- Opening Delimiter -
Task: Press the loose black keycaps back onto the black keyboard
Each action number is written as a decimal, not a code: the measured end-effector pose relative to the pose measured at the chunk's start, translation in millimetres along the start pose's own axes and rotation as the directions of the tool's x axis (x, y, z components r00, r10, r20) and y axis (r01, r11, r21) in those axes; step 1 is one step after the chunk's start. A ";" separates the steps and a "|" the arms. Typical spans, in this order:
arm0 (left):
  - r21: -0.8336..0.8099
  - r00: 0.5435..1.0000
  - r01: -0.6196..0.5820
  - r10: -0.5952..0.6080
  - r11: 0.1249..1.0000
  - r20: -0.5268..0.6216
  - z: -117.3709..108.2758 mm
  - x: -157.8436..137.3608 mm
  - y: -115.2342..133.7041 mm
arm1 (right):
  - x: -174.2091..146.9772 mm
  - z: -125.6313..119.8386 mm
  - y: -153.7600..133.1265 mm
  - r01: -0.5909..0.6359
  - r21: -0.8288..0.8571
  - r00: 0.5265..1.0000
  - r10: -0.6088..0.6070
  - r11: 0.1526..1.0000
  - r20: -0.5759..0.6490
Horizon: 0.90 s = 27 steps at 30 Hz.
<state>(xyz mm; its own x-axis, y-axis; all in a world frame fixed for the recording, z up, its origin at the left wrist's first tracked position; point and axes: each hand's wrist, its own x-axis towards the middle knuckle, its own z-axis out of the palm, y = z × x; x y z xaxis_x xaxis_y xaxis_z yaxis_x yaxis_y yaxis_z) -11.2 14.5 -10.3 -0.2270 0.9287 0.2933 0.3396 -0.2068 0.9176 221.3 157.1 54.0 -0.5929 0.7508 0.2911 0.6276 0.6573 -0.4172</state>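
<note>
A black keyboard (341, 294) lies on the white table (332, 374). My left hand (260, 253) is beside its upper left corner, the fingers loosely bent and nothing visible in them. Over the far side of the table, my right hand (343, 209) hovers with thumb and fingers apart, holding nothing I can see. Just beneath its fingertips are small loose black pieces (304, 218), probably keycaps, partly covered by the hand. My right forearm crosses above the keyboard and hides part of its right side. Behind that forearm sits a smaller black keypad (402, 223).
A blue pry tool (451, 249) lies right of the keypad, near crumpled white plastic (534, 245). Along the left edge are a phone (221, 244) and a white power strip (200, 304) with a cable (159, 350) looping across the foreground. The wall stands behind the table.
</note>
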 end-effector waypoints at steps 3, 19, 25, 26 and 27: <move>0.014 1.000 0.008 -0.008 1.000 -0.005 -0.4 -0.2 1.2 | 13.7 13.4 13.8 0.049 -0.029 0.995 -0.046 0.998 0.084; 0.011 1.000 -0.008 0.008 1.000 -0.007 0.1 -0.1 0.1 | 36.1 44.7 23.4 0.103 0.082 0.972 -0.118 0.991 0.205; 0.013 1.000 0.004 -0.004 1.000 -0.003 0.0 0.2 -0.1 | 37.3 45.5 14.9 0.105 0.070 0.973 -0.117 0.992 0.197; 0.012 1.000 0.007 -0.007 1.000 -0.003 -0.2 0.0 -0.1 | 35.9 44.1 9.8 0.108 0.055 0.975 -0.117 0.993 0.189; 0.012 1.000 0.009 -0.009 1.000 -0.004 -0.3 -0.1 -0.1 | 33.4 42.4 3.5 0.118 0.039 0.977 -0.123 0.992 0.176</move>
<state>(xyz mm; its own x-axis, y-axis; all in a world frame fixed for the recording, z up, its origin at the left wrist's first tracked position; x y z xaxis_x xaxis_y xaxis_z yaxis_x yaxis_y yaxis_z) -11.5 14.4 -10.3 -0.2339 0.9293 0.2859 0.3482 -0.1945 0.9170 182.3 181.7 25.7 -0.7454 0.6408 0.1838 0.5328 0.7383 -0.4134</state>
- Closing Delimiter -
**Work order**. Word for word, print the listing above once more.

**Written reply**.
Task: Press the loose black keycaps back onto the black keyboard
Each action number is written as a decimal, not a code: the measured end-effector pose relative to the pose measured at the chunk's start, translation in millimetres along the start pose's own axes and rotation as the directions of the tool's x axis (x, y, z components r00, r10, r20) and y axis (r01, r11, r21) in those axes; step 1 is one step after the chunk's start. A ";" separates the steps and a "|" the arms. Typical spans, in this order:
arm0 (left):
  - r21: -0.8336..0.8099
  - r00: 0.5435..1.0000
  - r01: -0.6196..0.5820
  - r10: -0.5952..0.6080
  - r11: 0.1249..1.0000
  - r20: -0.5268..0.6216
  - z: -117.3709..108.2758 mm
  - x: -157.8436..137.3608 mm
  - y: -115.2342..133.7041 mm
arm1 (right):
  - x: -174.2091..146.9772 mm
  - z: -125.6313..119.8386 mm
  - y: -153.7600..133.1265 mm
  - r01: -0.5909..0.6359
  - r21: -0.8288..0.8571
  - r00: 0.5265..1.0000
  - r10: -0.6088..0.6070
  - r11: 0.1526..1.0000
  - r20: -0.5759..0.6490
Horizon: 0.90 s = 27 steps at 30 Hz.
<state>(xyz mm; its own x-axis, y-axis; all in a world frame fixed for the recording, z up, its origin at the left wrist's first tracked position; point and axes: each hand's wrist, its own x-axis towards the middle knuckle, its own z-axis out of the palm, y = z × x; x y z xaxis_x xaxis_y xaxis_z yaxis_x yaxis_y yaxis_z) -11.2 14.5 -10.3 -0.2270 0.9287 0.2933 0.3396 -0.2068 0.9176 221.3 157.1 54.0 -0.5929 0.7508 0.2911 0.6276 0.6573 -0.4172</state>
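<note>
A black keyboard (341, 294) lies on the white table (332, 374). My left hand (260, 253) is beside its upper left corner, the fingers loosely bent and nothing visible in them. Over the far side of the table, my right hand (343, 209) hovers with thumb and fingers apart, holding nothing I can see. Just beneath its fingertips are small loose black pieces (304, 218), probably keycaps, partly covered by the hand. My right forearm crosses above the keyboard and hides part of its right side. Behind that forearm sits a smaller black keypad (402, 223).
A blue pry tool (451, 249) lies right of the keypad, near crumpled white plastic (534, 245). Along the left edge are a phone (221, 244) and a white power strip (200, 304) with a cable (159, 350) looping across the foreground. The wall stands behind the table.
</note>
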 end-effector waypoints at steps 3, 19, 25, 26 and 27: <move>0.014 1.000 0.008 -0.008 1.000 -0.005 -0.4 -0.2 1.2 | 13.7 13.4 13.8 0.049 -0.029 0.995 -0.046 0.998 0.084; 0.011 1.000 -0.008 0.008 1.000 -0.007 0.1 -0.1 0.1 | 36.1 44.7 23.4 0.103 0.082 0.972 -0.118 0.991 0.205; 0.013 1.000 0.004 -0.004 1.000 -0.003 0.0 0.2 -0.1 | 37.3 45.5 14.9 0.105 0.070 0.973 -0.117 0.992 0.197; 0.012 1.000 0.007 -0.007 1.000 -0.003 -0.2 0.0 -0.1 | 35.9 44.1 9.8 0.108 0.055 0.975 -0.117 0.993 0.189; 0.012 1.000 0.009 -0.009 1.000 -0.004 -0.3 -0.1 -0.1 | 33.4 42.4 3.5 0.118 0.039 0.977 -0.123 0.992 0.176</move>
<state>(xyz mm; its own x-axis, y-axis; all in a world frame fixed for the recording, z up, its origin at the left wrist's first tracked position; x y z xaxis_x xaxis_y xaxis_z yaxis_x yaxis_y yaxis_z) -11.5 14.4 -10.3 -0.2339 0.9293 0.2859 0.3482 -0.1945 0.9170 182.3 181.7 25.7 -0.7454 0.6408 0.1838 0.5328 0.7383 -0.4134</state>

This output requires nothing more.